Hacker News new | past | comments | ask | show | jobs | submit login
Common REST API mistakes and how to avoid them (logrocket.com)
40 points by mooreds 9 days ago | hide | past | web | favorite | 26 comments





Version your API from day one (instead of company.com/api, support company.com/api/v1). This makes it a lot easier to support legacy users.

Don't put your API on the same Domain as your website. Use api.company.com or a dedicated domain instead of company.com/api.

Or you could learn how to build REST-ful web interfaces correctly, in which case the problem goes away.

The only #SeparationOfConcerns that actually matters is:

1. Verbs describe actions upon resources (e.g. add, read, delete)

2. URIs identify individual resources you may wish to act upon

3. Content Types (and content negotiation) determine how a particular resource’s information will be encoded for transfer between client and server.

For instance, if a client has the following URI that points to a “person” resource:

    example.org/persons/12345
and the public documentation states that a person’s information can be represented in any of these formats:

- "text/html" (a standard human-readable webpage) - "application/org.example.person+json" (JSON-encoded machine-readable data) - "application/org.example.person+xml" (XML-encoded machine-readable data)
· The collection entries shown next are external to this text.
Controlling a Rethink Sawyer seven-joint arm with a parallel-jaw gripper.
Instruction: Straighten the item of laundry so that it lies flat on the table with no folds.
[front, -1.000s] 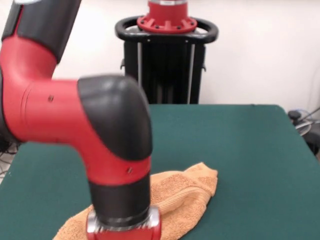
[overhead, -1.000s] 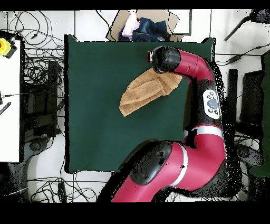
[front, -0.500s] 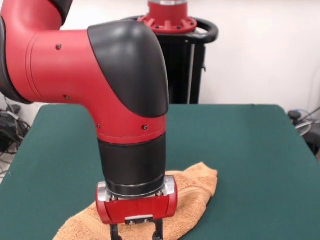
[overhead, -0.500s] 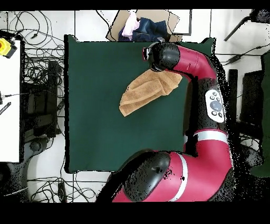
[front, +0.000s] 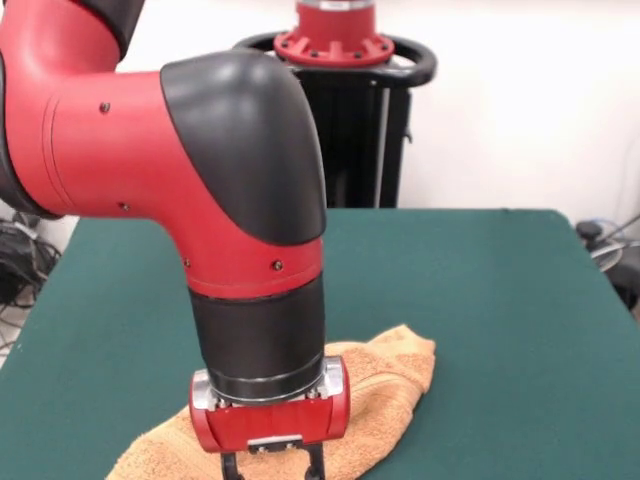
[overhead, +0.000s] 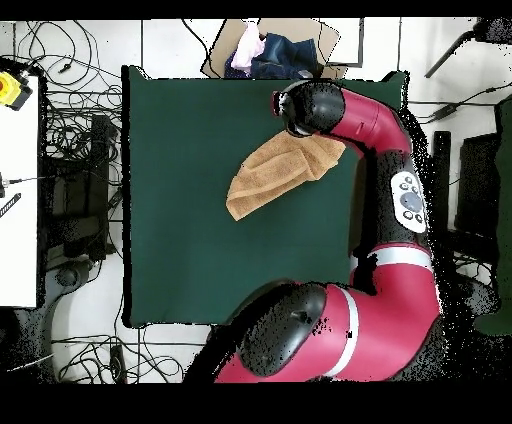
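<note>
Terry-cloth towel (front: 375, 400) — orange-tan, bunched and folded over on itself — lies on the green worktop (front: 500, 300), a long crumpled strip running diagonally in the overhead view (overhead: 275, 172), toward the side of the worktop away from the robot's base. Red-and-black arm (front: 240, 250) stands upright over one end of the towel. Gripper (front: 272, 468) low at the picture's bottom edge, finger bases apart, tips cut off — cannot tell its state.

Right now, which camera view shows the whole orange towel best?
The overhead view: the towel shows almost whole, bunched and slanting on the green table. In the front view the arm hides its middle, and its near end is cut off.
</note>
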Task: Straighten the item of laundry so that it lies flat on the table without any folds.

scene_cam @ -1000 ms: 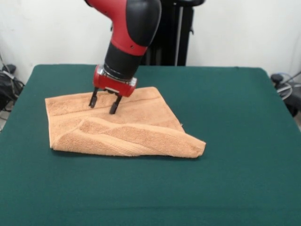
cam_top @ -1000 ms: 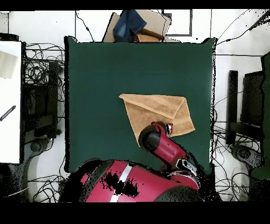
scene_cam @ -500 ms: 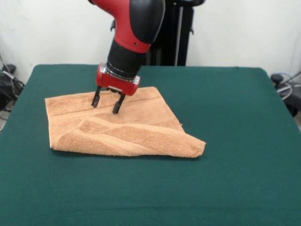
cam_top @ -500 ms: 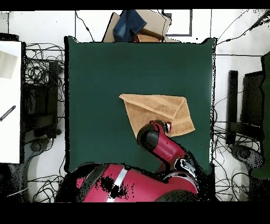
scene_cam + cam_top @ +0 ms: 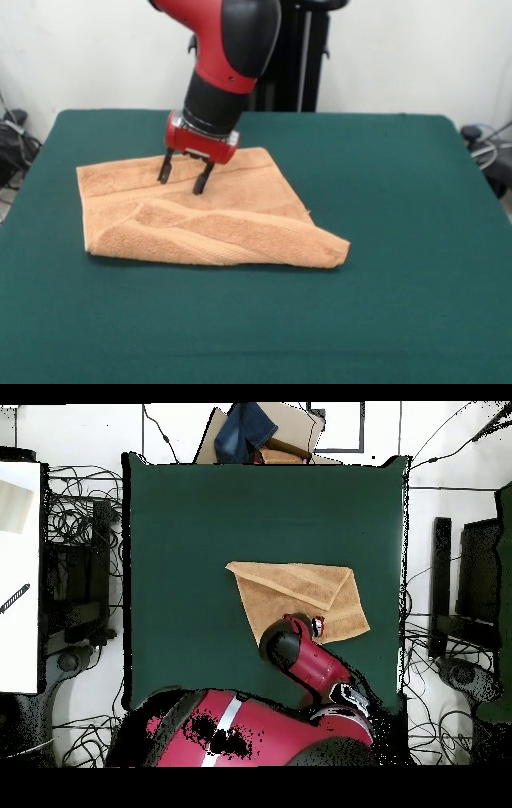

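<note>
Peach-orange towel (image 5: 210, 220) on dark green table (image 5: 400, 304), red-black arm (image 5: 228, 48)

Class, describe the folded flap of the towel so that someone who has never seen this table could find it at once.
Start at the green table, then the peach-orange towel left of its middle. The flap is the raised doubled layer along the towel's near edge, ending in a point at the right, away from the open pincer.

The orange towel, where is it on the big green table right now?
In the front view, the towel lies folded on the table, left of the middle. The open gripper hangs just over its far part.
</note>
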`<control>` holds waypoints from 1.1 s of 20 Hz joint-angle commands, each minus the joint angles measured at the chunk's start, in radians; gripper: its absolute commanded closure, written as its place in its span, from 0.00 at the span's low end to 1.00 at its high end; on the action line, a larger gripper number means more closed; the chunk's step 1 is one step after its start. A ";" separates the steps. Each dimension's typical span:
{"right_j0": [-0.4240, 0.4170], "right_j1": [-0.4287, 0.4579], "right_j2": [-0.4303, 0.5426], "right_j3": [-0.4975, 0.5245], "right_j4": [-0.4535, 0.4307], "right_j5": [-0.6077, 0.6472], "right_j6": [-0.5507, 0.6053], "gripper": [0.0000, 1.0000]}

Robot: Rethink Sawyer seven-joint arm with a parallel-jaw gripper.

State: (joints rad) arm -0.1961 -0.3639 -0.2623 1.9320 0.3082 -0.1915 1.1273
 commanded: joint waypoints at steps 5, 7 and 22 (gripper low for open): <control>0.009 0.072 0.090 -0.059 0.055 -0.003 0.287 0.00; 0.006 0.078 0.095 -0.056 0.050 -0.017 0.293 0.00; 0.126 0.008 -0.005 -0.086 0.170 0.169 0.253 0.00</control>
State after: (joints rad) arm -0.1151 -0.3529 -0.2857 1.9208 0.3930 -0.1699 1.1273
then the client can GET the resource’s data in one of three different formats, according to preference and/or need; e.g. standard web browser, custom smartphone app, Traditional Enterprise Application.


Interesting. What's the rationale?

It’s the separation of concerns best practice extended to domain names. To not have to think to path collisions if the website and the API are in the hands of different teams is a plus. As well, in this case, it’s a lot better to avoid the root domain which is less flexible then a subdomain. For instance, you can’t have a CNAME behind a root domain

Flexibility. A CNAME is easier than a reverse proxy.
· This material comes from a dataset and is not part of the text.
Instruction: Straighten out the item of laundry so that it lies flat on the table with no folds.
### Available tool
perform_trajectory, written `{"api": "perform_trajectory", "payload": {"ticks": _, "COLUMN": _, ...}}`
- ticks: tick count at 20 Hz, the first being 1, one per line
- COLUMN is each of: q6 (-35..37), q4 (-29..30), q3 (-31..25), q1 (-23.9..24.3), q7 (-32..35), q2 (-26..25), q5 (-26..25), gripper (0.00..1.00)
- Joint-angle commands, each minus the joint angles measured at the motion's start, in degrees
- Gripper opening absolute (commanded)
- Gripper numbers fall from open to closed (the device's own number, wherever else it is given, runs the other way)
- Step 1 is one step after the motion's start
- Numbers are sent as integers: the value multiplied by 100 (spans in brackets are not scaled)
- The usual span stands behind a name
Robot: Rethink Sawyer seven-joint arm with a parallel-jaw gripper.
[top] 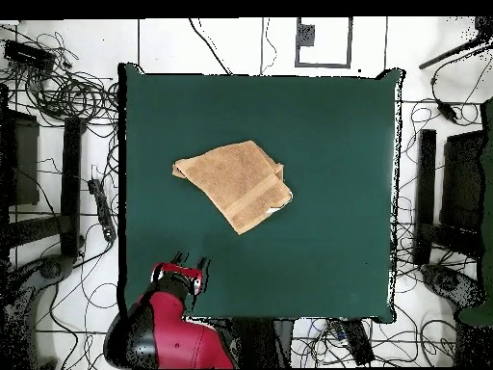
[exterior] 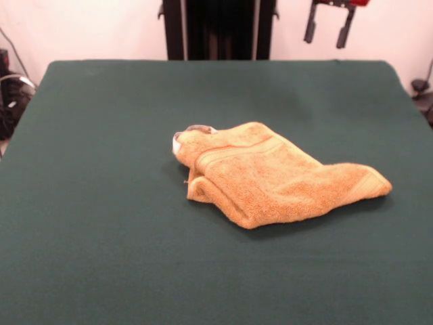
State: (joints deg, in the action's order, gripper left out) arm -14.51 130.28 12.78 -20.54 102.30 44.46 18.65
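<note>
A plain white wall runs behind the scene, evenly lit. From above, the pale tiled floor shows thin dark seams and is strewn with tangled black cables, thickest in one corner. Dark upright stands sit on the floor at either side, and a grey square frame lies on the tiles.
</note>
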Motion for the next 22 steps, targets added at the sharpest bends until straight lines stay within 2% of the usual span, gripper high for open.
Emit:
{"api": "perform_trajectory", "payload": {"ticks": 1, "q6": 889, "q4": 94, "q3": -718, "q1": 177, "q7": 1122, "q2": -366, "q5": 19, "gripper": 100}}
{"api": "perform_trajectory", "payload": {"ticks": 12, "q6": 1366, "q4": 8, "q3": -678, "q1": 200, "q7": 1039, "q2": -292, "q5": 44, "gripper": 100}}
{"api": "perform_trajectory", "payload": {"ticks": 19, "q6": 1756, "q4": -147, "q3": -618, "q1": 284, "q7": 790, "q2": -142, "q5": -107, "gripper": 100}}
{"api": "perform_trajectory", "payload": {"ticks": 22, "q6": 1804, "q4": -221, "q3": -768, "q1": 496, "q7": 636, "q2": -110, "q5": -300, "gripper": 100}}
Security. Don't share cookies with your site.


What if sharing cookies with your site is the intended behavior, e.g. for API's that you're calling directly from your frontend?

I actually have heard it is better to use headers for versioning. Here is a link with three options for versioning: https://restfulapi.net/versioning/

That's extremely fussy compared to versioning the endpoints. Harder to test, harder to implement, and delivers no real benefit.

How exactly? How different it would be to pass a header instead of switching path ?

Im was writing such tests in spock and pacts.io and it was extremely easy to do both.


For the client, it's only marginally more difficult because you have to specify an extra header--since you'd have to specify the path anyway, versioning via path gives the client one less thing to specify.

For the server, it's annoying because every backend framework I've encountered ultimately boils down to "here is a function that gets called when the server receives a request to a given path". If you're versioning by path, you just write a new function for the new path. If you version by header, now you have to have a single request-handling function that performs conditional logic based on a request header--at which point I would probably just dispatch to separate functions for each version, which is exactly what path-based versioning would give me for free.

I'm also not exactly sure how, if at all, it's possible to document this type of behavior in OpenAPI/Swagger, if that's of any concern or relevance.

All in all, versioning by header isn't dramatically more annoying than versioning by path, but I see virtually zero concrete benefit from incurring the cost in the first place.


I think there is more than enough resources on the web to understand stand points of each of those solutions.

For me it seems like those are just tools created to tackle specific problems. Each has own pros and cons. Depending on usecase url based versioning may be worse than mime one. And vice versa.

I just wanned to point out that api versioning can be done equally easly in both ways.


It’s not “equally easy” though. I’m asking what the pros are, of versioning by header, and I’m not actually hearing a sensible response.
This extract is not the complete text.